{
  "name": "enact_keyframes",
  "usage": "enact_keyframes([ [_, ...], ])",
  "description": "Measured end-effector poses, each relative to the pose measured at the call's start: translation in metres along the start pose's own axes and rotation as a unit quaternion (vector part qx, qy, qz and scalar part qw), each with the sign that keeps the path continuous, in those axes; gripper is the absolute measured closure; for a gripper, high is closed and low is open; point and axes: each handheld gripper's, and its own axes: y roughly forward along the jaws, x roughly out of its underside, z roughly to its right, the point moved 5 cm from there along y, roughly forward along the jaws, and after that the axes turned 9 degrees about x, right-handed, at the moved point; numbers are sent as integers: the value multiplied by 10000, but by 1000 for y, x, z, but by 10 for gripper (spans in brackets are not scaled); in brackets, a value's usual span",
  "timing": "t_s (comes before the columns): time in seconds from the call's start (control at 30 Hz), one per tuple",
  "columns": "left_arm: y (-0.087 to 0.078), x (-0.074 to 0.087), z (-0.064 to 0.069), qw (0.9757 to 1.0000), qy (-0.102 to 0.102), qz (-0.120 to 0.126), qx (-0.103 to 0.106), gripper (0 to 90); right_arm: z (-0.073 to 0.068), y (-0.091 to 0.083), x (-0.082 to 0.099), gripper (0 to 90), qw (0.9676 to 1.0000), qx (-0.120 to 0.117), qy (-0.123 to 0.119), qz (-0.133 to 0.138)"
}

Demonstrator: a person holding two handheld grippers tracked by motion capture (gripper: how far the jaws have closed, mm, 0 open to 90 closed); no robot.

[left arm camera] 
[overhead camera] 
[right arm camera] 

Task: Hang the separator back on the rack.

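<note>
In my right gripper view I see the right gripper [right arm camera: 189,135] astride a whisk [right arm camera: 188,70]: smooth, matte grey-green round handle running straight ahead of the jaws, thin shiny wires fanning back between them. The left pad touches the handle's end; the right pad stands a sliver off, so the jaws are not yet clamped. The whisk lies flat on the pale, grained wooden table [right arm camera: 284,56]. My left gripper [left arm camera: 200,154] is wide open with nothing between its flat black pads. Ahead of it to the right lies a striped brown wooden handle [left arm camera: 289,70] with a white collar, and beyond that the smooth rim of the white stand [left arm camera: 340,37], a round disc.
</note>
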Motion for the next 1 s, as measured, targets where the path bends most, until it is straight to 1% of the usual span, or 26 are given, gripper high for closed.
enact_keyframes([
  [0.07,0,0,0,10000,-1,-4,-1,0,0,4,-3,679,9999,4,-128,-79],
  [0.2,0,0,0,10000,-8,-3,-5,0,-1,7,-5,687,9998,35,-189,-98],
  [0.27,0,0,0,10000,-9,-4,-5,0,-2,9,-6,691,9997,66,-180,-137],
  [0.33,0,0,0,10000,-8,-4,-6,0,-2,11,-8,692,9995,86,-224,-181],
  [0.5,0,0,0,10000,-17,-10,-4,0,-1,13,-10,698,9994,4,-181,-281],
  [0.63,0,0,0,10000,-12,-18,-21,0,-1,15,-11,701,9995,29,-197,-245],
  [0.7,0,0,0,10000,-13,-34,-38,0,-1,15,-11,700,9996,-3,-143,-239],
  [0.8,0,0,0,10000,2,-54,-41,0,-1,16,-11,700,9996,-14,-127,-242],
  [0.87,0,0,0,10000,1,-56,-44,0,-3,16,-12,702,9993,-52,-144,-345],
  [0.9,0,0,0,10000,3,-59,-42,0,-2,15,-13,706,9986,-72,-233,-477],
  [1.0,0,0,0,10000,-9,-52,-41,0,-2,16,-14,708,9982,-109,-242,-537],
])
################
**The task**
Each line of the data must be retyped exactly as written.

**Final answer**
{
  "name": "enact_keyframes",
  "usage": "enact_keyframes([ [_, ...], ])",
  "description": "Measured end-effector poses, each relative to the pose measured at the call's start: translation in metres along the start pose's own axes and rotation as a unit quaternion (vector part qx, qy, qz and scalar part qw), each with the sign that keeps the path continuous, in those axes; gripper is the absolute measured closure; for a gripper, high is closed and low is open; point and axes: each handheld gripper's, and its own axes: y roughly forward along the jaws, x roughly out of its underside, z roughly to its right, the point moved 5 cm from there along y, roughly forward along the jaws, and after that the axes turned 9 degrees about x, right-handed, at the moved point; numbers are sent as integers: the value multiplied by 10000, but by 1000 for y, x, z, but by 10 for gripper (spans in brackets are not scaled); in brackets, a value's usual span",
  "timing": "t_s (comes before the columns): time in seconds from the call's start (control at 30 Hz), one per tuple",
  "columns": "left_arm: y (-0.087 to 0.078), x (-0.074 to 0.087), z (-0.064 to 0.069), qw (0.9757 to 1.0000), qy (-0.102 to 0.102), qz (-0.120 to 0.126), qx (-0.103 to 0.106), gripper (0 to 90); right_arm: z (-0.073 to 0.068), y (-0.091 to 0.083), x (-0.082 to 0.099), gripper (0 to 90), qw (0.9676 to 1.0000), qx (-0.120 to 0.117), qy (-0.123 to 0.119), qz (-0.133 to 0.138)"
}

Demonstrator: a person holding two handheld grippers tracked by motion capture (gripper: how far the jaws have closed, mm, 0 open to 90 closed); no robot.

[left arm camera] 
[overhead camera] 
[right arm camera] 

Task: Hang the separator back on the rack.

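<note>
In my right gripper view I see the right gripper [right arm camera: 189,135] astride a whisk [right arm camera: 188,70]: smooth, matte grey-green round handle running straight ahead of the jaws, thin shiny wires fanning back between them. The left pad touches the handle's end; the right pad stands a sliver off, so the jaws are not yet clamped. The whisk lies flat on the pale, grained wooden table [right arm camera: 284,56]. My left gripper [left arm camera: 200,154] is wide open with nothing between its flat black pads. Ahead of it to the right lies a striped brown wooden handle [left arm camera: 289,70] with a white collar, and beyond that the smooth rim of the white stand [left arm camera: 340,37], a round disc.
</note>
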Motion for the next 1 s, as measured, targets where the path bends most, until it is straight to 1% of the usual span, or 26 are given, gripper high for closed.
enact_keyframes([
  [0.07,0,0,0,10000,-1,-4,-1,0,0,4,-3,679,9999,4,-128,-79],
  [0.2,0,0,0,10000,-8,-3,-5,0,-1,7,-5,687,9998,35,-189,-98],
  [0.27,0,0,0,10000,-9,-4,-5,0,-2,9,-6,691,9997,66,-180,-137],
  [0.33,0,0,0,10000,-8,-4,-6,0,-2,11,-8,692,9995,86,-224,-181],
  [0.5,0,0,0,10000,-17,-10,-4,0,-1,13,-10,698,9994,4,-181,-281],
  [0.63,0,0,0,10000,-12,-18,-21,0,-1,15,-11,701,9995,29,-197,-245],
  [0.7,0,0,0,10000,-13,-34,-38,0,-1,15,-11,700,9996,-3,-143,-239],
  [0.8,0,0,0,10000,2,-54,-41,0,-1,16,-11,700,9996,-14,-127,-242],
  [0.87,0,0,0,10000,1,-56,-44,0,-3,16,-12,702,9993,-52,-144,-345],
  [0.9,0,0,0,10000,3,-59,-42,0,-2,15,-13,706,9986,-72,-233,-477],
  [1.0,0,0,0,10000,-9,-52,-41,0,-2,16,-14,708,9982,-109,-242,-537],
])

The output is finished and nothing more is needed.